▶
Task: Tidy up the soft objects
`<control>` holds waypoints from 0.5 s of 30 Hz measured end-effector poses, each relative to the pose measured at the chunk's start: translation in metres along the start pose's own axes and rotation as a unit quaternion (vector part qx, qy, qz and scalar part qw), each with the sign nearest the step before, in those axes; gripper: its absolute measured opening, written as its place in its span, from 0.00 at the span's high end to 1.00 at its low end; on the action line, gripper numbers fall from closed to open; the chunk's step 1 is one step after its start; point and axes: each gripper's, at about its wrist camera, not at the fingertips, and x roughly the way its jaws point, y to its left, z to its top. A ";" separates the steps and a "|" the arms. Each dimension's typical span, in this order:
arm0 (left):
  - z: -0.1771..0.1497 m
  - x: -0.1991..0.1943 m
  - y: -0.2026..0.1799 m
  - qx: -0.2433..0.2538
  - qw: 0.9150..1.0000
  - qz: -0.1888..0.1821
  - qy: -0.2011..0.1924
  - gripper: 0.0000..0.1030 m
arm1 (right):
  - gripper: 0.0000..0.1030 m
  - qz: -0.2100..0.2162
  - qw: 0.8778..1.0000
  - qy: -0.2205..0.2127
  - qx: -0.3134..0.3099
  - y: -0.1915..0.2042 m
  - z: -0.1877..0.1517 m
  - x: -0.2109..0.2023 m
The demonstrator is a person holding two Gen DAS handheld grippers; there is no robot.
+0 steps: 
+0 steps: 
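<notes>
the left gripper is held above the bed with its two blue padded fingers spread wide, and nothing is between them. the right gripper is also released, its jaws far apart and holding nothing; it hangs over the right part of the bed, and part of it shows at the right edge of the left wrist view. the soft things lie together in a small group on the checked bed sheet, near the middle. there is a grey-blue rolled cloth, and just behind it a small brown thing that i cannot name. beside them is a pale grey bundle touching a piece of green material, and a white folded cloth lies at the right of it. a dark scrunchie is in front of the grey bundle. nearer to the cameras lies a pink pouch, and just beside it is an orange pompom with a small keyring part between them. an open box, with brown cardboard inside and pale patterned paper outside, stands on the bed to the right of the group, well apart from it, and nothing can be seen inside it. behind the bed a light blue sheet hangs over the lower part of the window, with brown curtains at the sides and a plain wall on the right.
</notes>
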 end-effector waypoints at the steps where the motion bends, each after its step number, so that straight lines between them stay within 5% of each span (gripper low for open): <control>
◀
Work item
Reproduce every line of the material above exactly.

Reply to the exercise
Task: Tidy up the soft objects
`<control>` holds waypoints from 0.5 s of 30 Hz measured end-effector poses, each relative to the pose measured at the chunk's start: translation in metres along the start pose's own axes and rotation as a unit quaternion (vector part qx, qy, qz and scalar part qw), each with the sign nearest the step before, in those axes; gripper: its absolute measured opening, written as its place in its span, from 0.00 at the span's high end to 1.00 at its low end; on the action line, gripper numbers fall from closed to open; the chunk's step 1 is one step after its start; point and axes: each gripper's, at about its wrist camera, not at the fingertips, and x roughly the way its jaws point, y to its left, z to its top. A ";" separates the steps and a "|" the arms. Each dimension's typical span, in this order:
arm0 (left):
  - z: -0.1771..0.1497 m
  - x: -0.1991..0.1943 m
  - y: -0.2026..0.1799 m
  - qx: -0.2433..0.2538
  - qw: 0.9150..1.0000
  - qz: -0.1888..0.1821
  - qy: -0.2011..0.1924
  - gripper: 0.0000..0.1030 m
arm1 (right):
  - gripper: 0.0000..0.1030 m
  - qz: -0.2100..0.2162
  - qw: 0.8778..1.0000
  - qy: -0.2205..0.2127
  - qx: -0.3134..0.3099
  - y: -0.1915..0.2042 m
  - z: -0.1877..0.1517 m
  - x: -0.2109..0.2023 m
The demonstrator is a person holding two Gen DAS handheld grippers; there is no robot.
+0 steps: 
+0 steps: 
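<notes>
the left gripper is held above the bed with its two blue padded fingers spread wide, and nothing is between them. the right gripper is also released, its jaws far apart and holding nothing; it hangs over the right part of the bed, and part of it shows at the right edge of the left wrist view. the soft things lie together in a small group on the checked bed sheet, near the middle. there is a grey-blue rolled cloth, and just behind it a small brown thing that i cannot name. beside them is a pale grey bundle touching a piece of green material, and a white folded cloth lies at the right of it. a dark scrunchie is in front of the grey bundle. nearer to the cameras lies a pink pouch, and just beside it is an orange pompom with a small keyring part between them. an open box, with brown cardboard inside and pale patterned paper outside, stands on the bed to the right of the group, well apart from it, and nothing can be seen inside it. behind the bed a light blue sheet hangs over the lower part of the window, with brown curtains at the sides and a plain wall on the right.
</notes>
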 end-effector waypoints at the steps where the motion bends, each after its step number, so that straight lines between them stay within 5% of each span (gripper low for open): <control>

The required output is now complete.